Students at DePaul University in Chicago topped the list for being the happiest with their college experience, while the University of Colorado at Boulder was named top party school. Marlboro College in Vermont was ranked highest in the category known as "best academic bang for your buck," meaning the school where you can get the best education at the most reasonable cost.

Robert Franek says that's a relatively new ranking. And with college tuitions skyrocketing, it's probably one of the most helpful.

"We're looking at lots of different factors. It's not the overall sticker price for a school, but it's the amount of free money a school gives away, both through academic merit grants or through other types of scholarships," he says. "I think Marlboro is a really good example of a school that gives away a great deal of free money. Parents will be met with an open door to the financial aid office, to really sit down and talk with a financial aid counselor, making sure that a family can afford the overall sticker price of the school."

Robert Franek also stresses that the rankings are just one small part of the guide, which has been publishing annual surveys since 1992. Each college gets a two-page profile covering everything from the dress style of the students to the teaching style of the professors. This year's edition has expanded to include six more schools, among them the U.S. Merchant Marine Academy in New York state, Seattle University, an urban Roman Catholic institution in Washington state, and Flagler College, a small liberal arts school in Florida. In other words, schools for all kinds of students.

Robert Franek says the guide tries to look beyond the nation's most elite schools to help young people find the academic environment that's right for them.
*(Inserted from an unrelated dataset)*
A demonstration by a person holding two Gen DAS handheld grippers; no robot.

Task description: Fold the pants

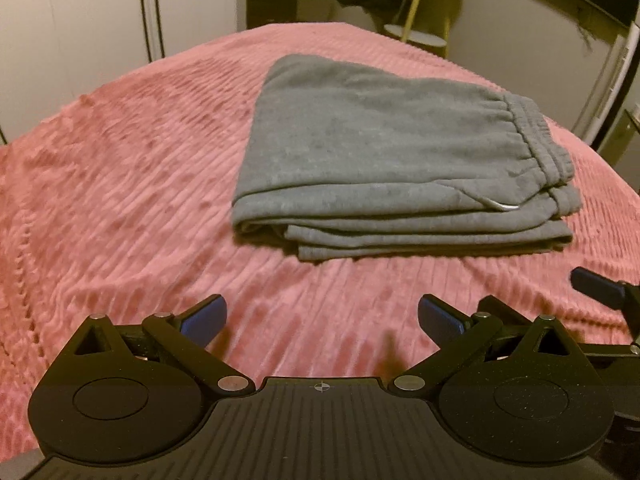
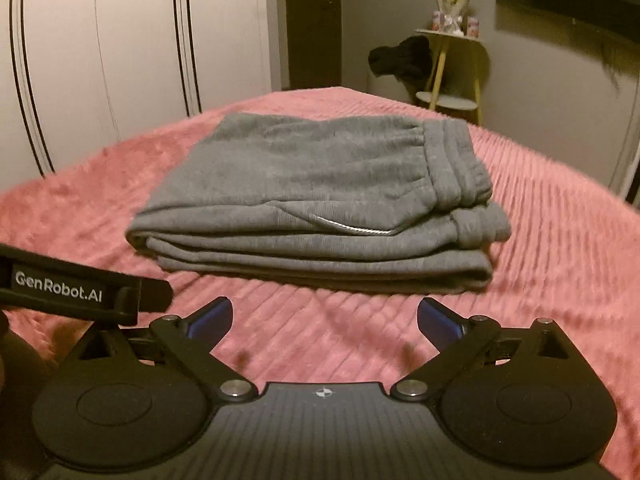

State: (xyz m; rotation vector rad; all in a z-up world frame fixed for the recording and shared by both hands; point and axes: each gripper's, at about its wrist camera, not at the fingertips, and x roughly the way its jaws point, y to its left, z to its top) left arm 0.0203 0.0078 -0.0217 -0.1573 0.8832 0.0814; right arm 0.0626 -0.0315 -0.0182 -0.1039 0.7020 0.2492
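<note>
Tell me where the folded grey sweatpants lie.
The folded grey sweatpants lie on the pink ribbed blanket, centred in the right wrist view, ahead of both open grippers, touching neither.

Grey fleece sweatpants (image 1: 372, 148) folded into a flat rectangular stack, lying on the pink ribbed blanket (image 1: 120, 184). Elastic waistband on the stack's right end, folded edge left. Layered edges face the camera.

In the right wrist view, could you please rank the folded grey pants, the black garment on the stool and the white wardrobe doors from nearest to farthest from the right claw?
From the right claw:
1. Grey pants, folded on the pink bedspread just ahead.
2. White wardrobe doors, beyond the bed's left edge.
3. Black garment, on the yellow stool past the bed's far end.
</note>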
"These are what we would consider the best 351 schools based on lots of things. We're looking for innovative curriculum development programs, great internship programs, schools where students are really happy," he says. "I'm so pleased when a school that might not be as popular as one of the 40 most competitive schools in the country, academically speaking, rises to the top, or even makes one of the top 20 lists. And that gets the word out about a school that's right for a kid who might not have known about that school a couple months ago."

Compiling the guide has given Robert Franek an insider's look not only at American colleges but at college students over the years. He says most seem to be content with their choice of schools, possibly because they're taking the selection process very seriously.

"I think kids right now are much smarter shoppers than they were, let's say five or 10 years ago," he says. "They're looking for great academic and undergraduate experiences. They're looking for life credits outside experiential learning and things like that. They're looking for wonderful facilities, Internet resources, things that it's definitely good to see that they're asking."

After all, says Robert Franek, every school in the book is rated among the top 351 in the United States. And he notes that sometimes a bad ranking can be an incentive to change. One university was among the top ranked in a category known as "dorms like dungeons." That school recently announced that, with the Princeton Review ranking in mind, it's building new student housing.